##### SUPPLIED MATERIAL

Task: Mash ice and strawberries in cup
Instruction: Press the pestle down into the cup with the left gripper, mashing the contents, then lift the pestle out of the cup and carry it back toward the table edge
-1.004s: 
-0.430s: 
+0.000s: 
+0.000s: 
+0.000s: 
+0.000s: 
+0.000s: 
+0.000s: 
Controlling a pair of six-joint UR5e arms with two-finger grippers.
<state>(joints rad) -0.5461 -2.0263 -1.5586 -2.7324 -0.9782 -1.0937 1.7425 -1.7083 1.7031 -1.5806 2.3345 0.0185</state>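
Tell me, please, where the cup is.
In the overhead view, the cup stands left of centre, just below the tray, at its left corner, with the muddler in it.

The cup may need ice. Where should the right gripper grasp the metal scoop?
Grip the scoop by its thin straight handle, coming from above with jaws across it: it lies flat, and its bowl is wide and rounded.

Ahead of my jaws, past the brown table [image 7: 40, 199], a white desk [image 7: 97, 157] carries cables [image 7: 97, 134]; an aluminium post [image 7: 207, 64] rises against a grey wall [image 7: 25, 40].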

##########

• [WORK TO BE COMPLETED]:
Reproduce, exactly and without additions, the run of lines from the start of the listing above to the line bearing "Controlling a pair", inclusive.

• [RESULT OF THIS TASK]:
Task: Mash ice and strawberries in cup
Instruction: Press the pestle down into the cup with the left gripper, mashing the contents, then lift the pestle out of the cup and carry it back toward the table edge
-1.004s: 
-0.430s: 
+0.000s: 
+0.000s: 
+0.000s: 
+0.000s: 
+0.000s: 
+0.000s: 
Controlling a pair of six-joint UR5e arms with two-finger grippers.

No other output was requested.